··· LISTED RECORDS ···

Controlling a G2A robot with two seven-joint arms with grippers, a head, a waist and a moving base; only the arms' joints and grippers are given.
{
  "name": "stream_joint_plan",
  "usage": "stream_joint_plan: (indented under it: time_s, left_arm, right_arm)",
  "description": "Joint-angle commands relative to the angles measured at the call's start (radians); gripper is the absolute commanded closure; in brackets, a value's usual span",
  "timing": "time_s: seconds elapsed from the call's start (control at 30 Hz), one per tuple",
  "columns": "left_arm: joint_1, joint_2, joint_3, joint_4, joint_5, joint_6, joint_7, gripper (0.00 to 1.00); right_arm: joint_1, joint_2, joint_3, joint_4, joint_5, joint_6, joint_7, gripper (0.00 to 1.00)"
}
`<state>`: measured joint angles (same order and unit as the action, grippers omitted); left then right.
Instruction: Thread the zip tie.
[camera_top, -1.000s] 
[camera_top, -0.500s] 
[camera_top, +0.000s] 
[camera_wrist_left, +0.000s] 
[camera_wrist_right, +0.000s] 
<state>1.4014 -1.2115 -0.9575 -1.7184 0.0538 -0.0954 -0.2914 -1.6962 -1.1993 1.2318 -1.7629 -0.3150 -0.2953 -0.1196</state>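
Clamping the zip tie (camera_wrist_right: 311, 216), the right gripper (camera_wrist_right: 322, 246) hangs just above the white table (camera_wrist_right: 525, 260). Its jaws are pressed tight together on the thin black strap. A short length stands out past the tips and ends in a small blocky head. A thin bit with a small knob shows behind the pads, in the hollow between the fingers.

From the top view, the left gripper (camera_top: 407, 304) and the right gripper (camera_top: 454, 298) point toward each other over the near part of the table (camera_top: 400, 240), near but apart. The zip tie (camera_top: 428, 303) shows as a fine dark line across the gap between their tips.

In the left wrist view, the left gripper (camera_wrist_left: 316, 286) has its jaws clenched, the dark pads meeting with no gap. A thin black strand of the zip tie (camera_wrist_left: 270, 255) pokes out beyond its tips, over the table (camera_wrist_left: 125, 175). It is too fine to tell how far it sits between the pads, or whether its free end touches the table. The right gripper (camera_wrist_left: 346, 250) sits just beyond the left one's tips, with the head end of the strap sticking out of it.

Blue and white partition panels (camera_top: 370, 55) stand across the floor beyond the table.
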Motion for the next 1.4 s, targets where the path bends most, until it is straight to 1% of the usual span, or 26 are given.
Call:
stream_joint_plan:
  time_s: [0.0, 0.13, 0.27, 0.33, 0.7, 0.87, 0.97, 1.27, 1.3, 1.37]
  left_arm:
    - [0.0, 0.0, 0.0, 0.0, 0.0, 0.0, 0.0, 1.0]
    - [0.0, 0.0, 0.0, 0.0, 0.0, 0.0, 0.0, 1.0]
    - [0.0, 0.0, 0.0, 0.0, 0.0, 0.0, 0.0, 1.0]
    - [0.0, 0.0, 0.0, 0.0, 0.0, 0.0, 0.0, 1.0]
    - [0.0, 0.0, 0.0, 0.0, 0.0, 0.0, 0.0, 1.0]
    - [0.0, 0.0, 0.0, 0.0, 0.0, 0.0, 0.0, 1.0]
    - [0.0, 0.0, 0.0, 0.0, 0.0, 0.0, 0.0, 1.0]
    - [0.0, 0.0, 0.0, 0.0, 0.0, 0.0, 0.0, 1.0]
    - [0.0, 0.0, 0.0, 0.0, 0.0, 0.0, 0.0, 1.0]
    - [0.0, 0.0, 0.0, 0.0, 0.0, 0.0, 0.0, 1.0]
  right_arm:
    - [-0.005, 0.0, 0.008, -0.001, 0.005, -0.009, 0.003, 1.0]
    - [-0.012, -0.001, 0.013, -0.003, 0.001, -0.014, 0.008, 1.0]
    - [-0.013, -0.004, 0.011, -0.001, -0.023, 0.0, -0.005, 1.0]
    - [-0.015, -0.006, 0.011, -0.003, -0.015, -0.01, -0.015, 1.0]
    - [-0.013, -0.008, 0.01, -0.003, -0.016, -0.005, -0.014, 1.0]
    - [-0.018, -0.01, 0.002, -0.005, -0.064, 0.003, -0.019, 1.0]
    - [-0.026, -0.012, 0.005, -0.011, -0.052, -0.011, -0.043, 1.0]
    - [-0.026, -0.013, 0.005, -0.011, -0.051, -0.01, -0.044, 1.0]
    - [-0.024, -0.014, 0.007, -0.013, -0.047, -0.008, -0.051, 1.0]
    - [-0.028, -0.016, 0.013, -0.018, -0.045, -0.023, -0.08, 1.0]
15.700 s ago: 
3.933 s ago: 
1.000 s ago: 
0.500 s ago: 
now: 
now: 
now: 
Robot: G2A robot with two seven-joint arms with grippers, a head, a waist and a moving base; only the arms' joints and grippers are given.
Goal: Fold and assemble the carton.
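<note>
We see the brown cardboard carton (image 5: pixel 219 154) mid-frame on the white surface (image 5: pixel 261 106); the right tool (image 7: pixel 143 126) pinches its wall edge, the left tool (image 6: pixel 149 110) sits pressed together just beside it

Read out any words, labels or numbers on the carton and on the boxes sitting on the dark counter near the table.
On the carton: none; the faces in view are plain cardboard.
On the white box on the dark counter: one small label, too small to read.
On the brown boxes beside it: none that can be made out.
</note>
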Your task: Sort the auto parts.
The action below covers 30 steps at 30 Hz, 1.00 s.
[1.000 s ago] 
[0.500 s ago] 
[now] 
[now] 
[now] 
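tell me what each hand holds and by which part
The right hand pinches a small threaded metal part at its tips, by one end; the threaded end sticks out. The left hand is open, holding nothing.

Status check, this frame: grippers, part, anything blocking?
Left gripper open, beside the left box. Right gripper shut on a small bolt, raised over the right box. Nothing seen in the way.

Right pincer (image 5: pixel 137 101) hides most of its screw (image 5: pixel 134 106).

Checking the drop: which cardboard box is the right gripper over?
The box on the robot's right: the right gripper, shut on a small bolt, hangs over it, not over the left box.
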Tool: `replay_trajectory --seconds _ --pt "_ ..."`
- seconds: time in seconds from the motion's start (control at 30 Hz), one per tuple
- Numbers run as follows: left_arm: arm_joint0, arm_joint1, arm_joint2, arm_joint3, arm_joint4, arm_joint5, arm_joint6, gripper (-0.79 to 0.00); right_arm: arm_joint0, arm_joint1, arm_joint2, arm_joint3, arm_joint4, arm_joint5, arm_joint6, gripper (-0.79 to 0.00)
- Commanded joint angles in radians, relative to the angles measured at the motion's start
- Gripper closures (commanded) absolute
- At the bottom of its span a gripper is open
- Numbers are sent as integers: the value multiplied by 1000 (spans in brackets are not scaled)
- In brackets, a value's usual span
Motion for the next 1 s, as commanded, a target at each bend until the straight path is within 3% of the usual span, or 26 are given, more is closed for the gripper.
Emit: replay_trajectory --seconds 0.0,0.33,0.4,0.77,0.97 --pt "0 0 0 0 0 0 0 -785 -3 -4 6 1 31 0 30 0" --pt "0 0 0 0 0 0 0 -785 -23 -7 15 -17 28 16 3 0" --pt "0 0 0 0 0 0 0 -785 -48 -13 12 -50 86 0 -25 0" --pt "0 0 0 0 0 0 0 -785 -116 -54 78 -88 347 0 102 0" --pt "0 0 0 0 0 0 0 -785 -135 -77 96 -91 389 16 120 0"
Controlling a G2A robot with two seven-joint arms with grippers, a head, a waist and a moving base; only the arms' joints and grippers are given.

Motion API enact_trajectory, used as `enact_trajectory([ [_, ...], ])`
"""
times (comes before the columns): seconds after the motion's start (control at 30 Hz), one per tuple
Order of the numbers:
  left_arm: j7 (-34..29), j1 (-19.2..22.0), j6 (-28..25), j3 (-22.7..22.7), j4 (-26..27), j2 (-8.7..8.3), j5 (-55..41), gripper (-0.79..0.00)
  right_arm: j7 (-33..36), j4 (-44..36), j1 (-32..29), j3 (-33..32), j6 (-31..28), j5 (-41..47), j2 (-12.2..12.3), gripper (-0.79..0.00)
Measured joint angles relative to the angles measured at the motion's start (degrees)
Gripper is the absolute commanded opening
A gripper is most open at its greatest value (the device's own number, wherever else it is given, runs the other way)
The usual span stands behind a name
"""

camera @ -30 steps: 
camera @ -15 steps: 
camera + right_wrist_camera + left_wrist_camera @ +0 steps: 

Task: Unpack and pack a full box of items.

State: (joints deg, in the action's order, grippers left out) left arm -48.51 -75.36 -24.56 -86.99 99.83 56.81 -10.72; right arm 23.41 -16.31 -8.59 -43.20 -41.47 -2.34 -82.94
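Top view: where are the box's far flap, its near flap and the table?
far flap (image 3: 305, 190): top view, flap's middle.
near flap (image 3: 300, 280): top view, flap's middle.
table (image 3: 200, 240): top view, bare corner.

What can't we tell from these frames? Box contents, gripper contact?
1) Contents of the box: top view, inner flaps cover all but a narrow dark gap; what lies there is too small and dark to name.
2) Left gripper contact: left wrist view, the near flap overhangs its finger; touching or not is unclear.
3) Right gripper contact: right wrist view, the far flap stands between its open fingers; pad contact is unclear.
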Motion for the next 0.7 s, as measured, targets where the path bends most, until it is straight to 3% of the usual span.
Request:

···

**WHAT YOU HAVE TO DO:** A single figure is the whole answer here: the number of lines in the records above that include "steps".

**ANSWER FOR THIS EXERCISE:** 4